- _Brief_
Whenever a line below includes the string "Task", show it.

Items listed in a dataset
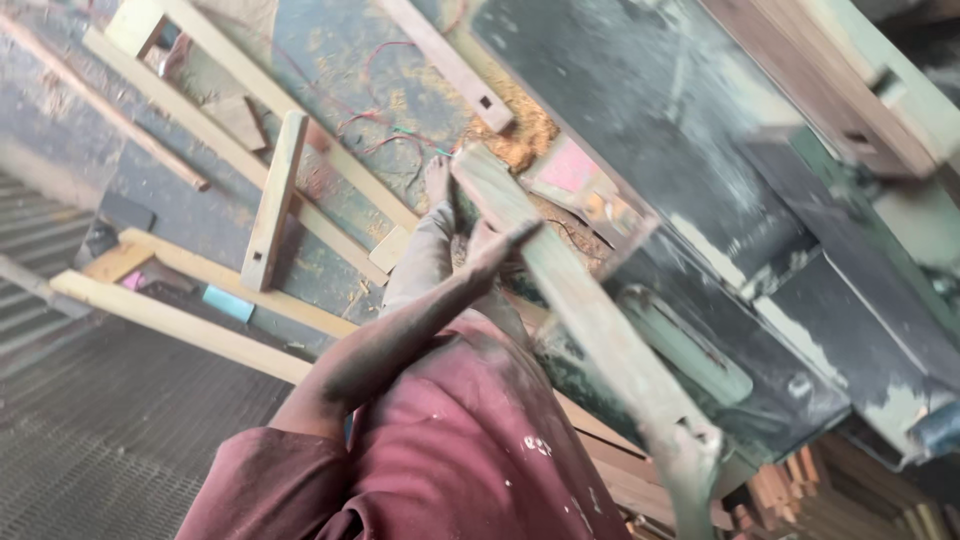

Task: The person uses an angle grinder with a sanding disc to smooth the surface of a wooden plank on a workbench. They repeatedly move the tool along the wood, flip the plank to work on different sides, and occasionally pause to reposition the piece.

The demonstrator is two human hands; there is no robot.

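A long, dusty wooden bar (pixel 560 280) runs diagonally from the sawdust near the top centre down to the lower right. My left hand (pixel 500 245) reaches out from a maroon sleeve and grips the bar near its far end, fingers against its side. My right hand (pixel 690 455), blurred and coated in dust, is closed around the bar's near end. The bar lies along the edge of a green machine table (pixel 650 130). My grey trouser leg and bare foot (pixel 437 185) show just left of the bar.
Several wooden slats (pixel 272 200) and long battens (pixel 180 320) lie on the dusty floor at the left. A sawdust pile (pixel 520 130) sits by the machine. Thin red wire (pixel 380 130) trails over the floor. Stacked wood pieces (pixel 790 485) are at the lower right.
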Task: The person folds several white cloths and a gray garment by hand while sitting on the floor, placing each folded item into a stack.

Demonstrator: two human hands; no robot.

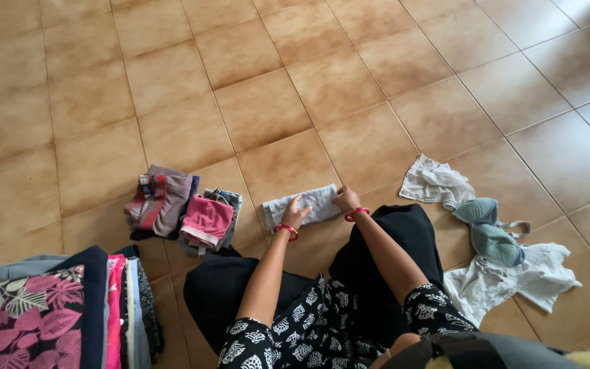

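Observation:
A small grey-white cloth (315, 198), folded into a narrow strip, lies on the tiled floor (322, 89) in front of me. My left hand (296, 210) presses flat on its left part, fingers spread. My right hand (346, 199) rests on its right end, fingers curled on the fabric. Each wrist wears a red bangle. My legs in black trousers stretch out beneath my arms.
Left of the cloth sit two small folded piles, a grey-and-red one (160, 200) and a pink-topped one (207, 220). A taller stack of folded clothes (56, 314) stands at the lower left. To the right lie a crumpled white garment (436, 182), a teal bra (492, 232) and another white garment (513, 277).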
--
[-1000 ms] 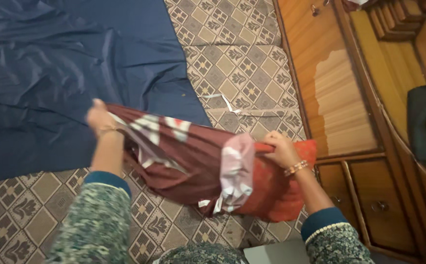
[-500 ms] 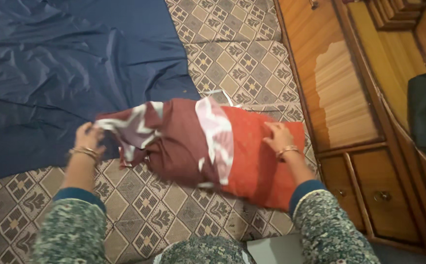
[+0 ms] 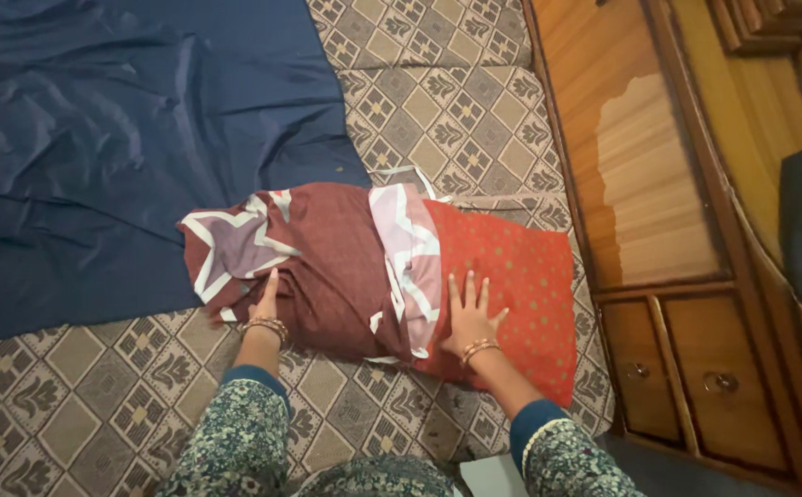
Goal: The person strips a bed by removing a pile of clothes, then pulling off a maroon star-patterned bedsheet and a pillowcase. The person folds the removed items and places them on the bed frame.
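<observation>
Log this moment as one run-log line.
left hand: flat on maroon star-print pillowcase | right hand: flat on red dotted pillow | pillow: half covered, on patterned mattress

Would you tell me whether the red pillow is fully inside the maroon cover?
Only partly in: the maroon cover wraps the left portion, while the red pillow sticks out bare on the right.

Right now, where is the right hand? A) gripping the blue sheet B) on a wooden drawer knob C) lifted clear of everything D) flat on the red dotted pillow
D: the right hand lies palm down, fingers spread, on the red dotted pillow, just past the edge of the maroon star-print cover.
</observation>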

- _Expected answer_
Task: The person uses an angle grinder with a sanding disc to smooth the surface of a wooden plank on a workbench. They repeatedly move the tool along the wood, flip the plank to work on different sides, and occasionally pause to reposition the piece.
Task: The person folds several white cloths and a gray garment by hand while sitting on the floor, placing each folded item into a stack.

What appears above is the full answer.